Task requirements: Everything from the first line of the data below through the line that contains "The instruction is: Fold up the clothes" should be written out exactly, please, and nothing more; the pictures stay out.

Supplied material:
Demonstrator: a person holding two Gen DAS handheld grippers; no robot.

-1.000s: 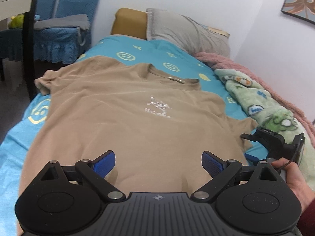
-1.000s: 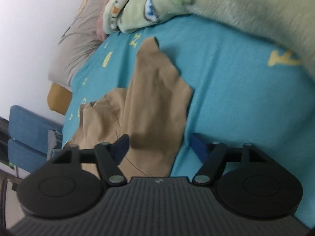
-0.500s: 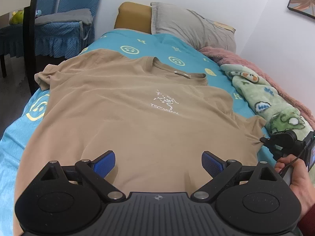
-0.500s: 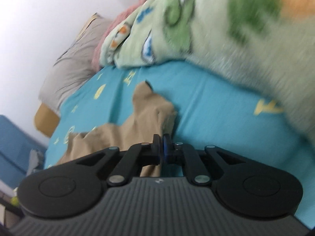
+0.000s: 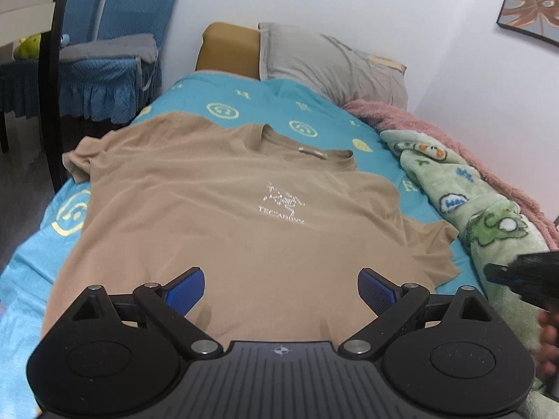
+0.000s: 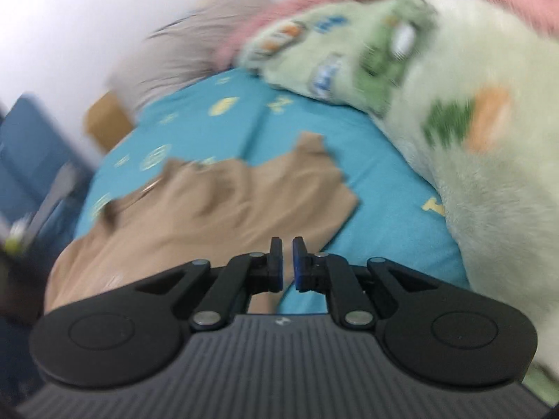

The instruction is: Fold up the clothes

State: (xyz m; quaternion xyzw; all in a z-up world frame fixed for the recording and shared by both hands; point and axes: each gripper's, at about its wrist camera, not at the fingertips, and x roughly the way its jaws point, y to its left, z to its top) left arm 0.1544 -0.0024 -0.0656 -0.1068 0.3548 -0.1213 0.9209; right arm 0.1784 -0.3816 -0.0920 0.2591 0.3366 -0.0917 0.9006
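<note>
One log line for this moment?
t-shirt: flat on bed | left gripper: open, empty | right gripper: opening, empty

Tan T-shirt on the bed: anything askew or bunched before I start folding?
Mostly flat, print up. The tan cotton T-shirt has one flaw: its left sleeve is crumpled at the edge of the turquoise bedsheet. The right sleeve lies spread, with slight wrinkles.

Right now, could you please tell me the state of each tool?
Left tool: open, holding nothing, above the tan T-shirt.
Right tool: narrow gap, jaws opening, nothing between them.
</note>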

Exercise result:
Demonstrator: a person holding two Gen DAS handheld grippers; no robot.

-1.000s: 
-1.000s: 
-0.500s: 
-0.500s: 
+0.000s: 
+0.000s: 

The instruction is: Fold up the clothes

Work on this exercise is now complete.